Task item :: Return exactly those lines of the material below that fall between the line holding "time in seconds" and the line holding "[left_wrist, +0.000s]", inclusive.

---------------

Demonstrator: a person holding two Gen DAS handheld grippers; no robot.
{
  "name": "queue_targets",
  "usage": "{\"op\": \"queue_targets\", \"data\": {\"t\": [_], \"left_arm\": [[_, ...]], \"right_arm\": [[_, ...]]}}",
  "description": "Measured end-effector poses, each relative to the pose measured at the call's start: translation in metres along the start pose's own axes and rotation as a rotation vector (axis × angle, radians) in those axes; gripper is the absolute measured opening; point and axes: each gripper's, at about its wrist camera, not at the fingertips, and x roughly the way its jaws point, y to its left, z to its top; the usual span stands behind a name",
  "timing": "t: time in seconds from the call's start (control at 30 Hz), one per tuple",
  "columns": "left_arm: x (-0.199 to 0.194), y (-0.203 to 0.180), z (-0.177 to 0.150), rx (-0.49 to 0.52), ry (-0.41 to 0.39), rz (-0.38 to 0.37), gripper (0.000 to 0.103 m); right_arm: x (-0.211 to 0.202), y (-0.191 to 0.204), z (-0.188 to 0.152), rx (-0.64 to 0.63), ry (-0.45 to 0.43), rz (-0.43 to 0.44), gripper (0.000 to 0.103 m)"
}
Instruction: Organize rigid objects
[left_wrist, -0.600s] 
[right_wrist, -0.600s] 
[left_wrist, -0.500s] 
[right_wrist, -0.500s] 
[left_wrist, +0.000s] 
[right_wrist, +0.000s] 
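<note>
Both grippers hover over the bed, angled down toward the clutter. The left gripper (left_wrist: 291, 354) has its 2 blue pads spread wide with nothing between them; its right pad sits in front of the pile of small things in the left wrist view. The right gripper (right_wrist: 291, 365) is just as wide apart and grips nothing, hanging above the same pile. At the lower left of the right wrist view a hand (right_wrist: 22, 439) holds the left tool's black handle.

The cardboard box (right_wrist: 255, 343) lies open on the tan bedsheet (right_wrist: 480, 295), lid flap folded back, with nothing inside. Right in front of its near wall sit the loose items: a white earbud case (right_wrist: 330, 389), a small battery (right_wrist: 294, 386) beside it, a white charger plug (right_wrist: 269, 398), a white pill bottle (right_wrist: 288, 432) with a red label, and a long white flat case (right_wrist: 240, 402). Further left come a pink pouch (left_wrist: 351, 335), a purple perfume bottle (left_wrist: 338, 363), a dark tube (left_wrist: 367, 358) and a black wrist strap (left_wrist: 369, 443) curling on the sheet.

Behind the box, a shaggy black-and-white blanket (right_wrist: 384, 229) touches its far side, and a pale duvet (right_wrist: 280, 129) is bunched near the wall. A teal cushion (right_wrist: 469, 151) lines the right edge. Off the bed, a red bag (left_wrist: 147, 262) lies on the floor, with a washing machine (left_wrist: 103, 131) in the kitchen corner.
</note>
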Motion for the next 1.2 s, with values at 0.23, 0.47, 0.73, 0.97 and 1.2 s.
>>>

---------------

Written solution ::
  "timing": "t: time in seconds from the call's start (control at 30 Hz), one per tuple",
  "columns": "left_arm: x (-0.199 to 0.194), y (-0.203 to 0.180), z (-0.177 to 0.150), rx (-0.49 to 0.52), ry (-0.41 to 0.39), rz (-0.38 to 0.37), gripper (0.000 to 0.103 m); right_arm: x (-0.211 to 0.202), y (-0.191 to 0.204), z (-0.188 to 0.152), rx (-0.64 to 0.63), ry (-0.45 to 0.43), rz (-0.43 to 0.44), gripper (0.000 to 0.103 m)"
}
Instruction: Organize rigid objects
[left_wrist, -0.600s] 
[right_wrist, -0.600s] 
[left_wrist, -0.500s] 
[right_wrist, -0.500s] 
[left_wrist, +0.000s] 

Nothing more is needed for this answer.